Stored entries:
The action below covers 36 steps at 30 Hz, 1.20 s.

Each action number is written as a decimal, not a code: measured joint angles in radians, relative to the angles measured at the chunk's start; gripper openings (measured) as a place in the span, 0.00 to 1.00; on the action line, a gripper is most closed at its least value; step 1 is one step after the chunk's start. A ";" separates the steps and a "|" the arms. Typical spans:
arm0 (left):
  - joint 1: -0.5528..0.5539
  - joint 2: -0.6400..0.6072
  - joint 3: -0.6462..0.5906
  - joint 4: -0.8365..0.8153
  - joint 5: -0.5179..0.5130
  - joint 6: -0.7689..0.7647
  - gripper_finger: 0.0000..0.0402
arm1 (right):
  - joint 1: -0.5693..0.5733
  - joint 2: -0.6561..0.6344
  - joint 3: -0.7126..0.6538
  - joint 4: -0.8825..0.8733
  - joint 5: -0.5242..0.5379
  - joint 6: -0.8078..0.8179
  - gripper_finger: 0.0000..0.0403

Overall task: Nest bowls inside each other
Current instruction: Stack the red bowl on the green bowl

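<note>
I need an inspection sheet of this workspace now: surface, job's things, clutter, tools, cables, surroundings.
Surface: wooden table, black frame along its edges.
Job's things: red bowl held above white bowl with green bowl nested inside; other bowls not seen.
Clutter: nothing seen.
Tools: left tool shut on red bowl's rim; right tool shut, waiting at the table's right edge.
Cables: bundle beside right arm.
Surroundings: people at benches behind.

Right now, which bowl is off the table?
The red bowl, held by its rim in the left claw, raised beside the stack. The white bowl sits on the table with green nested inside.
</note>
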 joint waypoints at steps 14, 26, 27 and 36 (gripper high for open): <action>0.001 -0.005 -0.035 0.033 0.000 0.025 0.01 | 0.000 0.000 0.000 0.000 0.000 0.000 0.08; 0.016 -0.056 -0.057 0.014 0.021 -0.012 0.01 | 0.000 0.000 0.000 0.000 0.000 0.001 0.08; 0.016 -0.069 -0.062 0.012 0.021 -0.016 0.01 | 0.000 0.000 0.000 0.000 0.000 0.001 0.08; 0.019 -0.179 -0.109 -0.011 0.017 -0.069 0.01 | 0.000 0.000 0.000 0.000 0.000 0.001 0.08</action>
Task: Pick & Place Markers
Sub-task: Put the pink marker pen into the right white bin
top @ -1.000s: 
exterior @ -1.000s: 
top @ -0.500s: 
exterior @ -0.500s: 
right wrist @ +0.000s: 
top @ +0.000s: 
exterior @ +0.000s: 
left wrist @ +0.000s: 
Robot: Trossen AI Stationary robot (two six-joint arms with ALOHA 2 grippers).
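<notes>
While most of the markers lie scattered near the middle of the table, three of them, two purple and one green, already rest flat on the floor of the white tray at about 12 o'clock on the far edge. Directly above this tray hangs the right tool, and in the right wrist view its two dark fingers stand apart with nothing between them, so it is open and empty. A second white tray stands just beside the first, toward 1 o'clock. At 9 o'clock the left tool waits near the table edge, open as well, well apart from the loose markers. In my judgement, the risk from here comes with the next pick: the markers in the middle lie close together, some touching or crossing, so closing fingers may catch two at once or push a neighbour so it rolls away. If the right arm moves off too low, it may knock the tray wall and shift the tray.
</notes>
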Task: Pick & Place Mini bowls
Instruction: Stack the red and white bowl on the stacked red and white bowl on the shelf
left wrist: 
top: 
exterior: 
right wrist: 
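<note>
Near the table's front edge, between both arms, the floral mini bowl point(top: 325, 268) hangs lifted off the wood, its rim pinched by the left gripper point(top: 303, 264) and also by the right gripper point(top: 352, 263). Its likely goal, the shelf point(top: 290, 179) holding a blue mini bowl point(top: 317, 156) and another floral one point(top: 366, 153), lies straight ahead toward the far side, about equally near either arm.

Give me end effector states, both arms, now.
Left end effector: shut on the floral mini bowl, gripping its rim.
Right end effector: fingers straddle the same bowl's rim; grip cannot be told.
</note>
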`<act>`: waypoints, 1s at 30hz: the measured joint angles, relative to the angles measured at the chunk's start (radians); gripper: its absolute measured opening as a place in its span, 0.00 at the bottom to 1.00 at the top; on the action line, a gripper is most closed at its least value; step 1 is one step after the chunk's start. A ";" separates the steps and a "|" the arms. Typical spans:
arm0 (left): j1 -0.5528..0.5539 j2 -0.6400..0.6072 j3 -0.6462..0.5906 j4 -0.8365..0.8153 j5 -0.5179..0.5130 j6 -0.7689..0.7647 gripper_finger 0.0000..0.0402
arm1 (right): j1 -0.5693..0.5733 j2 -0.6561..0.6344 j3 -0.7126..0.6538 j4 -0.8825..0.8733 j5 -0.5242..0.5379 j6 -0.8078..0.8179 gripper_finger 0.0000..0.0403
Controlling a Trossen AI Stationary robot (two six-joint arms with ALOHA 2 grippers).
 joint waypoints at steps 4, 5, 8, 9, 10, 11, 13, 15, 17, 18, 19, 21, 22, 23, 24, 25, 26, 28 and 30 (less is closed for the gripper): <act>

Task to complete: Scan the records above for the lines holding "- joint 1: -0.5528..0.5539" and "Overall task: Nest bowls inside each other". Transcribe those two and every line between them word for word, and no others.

Solution:
  - joint 1: -0.5528..0.5539
  - joint 2: -0.6400..0.6072
  - joint 3: -0.6462..0.5906
  - joint 4: -0.8365..0.8153
  - joint 5: -0.5179..0.5130
  - joint 6: -0.7689..0.7647
  - gripper_finger: 0.0000..0.0402
arm1 (right):
  - joint 1: -0.5693..0.5733
  - joint 2: -0.6561..0.6344
  - joint 3: -0.7126..0.6538
  - joint 4: -0.8825..0.8733
  - joint 5: -0.5242..0.5379
  - joint 6: -0.8078..0.8179
  - gripper_finger: 0.0000..0.0403

Overall task: Nest bowls inside each other

At this point, the answer is complete.